My stomach turned at his words. While my cousin talked to me of high prices, of dollars, and the cost of a hardy male and the cost of a breeding female, I felt my temperature rise. After a few moments I thought I might, like some fragile female, fall to the ground in a faint.
“I am afraid I am feeling somewhat ill.”
“You are here to learn about our business,” he said, “and this is the first part of the first lesson.” Once more he offered me a drink from the flask. I hesitated, and he thrust the container at me, refusing to bend until I took another sip.
“Now,” he said, after taking another drink for himself and giving me a bullying stare, “New Yorkers are famous for being bold, are they not? Stand tall, Cousin.
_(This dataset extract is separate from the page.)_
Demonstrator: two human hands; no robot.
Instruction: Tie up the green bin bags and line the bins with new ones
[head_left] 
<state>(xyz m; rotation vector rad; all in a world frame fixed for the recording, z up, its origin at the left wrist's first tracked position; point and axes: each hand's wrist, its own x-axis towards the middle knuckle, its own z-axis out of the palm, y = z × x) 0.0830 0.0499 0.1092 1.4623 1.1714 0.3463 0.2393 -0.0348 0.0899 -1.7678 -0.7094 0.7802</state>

Look and listen.”
Thus, despite my fear that I might succumb to my growing misery, we stayed. With my mind abuzz from the powerful brandy I watched and groaned as the noise grew louder and the bosses urged first one and then another and another black in chains up onto the platform in the center of the building, shouting out names and prices and qualities. Vile sweat and fearful breath drenched the air and as bodies glistened in the heat men moved forward to press and study the flesh and bones of the darker people—some with mouths open in silent prayer, others muttering curses, most of them silent, mouths clenched.
One man bid a slave to raise his arms, one at a time, over his head. Another asked a woman to turn and turn as he gazed at her breasts (and I gazed at him gazing and then gazed back at her, feeling myself become aroused, and scolding myself for that). And there in the middle of it I saw an unwanted if familiar figure, the man from New Jersey, still cloaked all in black, moving in a studious manner from slave to slave, the young black boy tagging along behind him. As if he felt my eyes on him he turned and stared directly at me.
“Young New Yorker!” he called out. “We have some things to discuss!”
“Do you know that man?” my cousin said.
“From the voyage here,” I said.
“I have seen him before,” my cousin said.
The din grew louder as my cousin appeared to study the man for a few moments, and then turned to me. I felt even more unsteady on my feet and motioned to my cousin, himself with eyes downturned, that I did truly wish to retreat.
“Perhaps it was a mistake to come here first,” he said when at last we left the market for the sweeter, fresher air of the pier-side. “But do not judge what we do by what you just witnessed. If you went into a hospital surgery and saw the surgeons sawing off limbs you might be disturbed but you would not think all surgeons did such things to all people they knew.”
“I am not here to judge anyone,” I said, remembering the business of my purpose. “I am here to learn about the workings of the plantation.”
“Of course,” said my cousin, leading me, flask in hand, from the place of misery.
“Was it awful?” Rebecca said as we approached.
I nodded.
“It makes me want to run away from here,” she said. “Nathaniel, they do not do things like this up north, do they?”
“No, no, they don’t,” I said. “Up north everyone’s free.”
“Jews are free, I know.”
“Of course,” I said. “Everyone is free. Or most everyone.”
“Then I cannot wait to visit the North.”
“Yes,” I said, “you two must come and visit us in New York.”
Lapsing into polite chatter, punctuated by further sips from my cousin’s flask, I bathed copiously in my own sweat, and soon we made our way to the carriage. I confess that the memory of the auction crowd, bathed in brandy, quickly faded from my mind.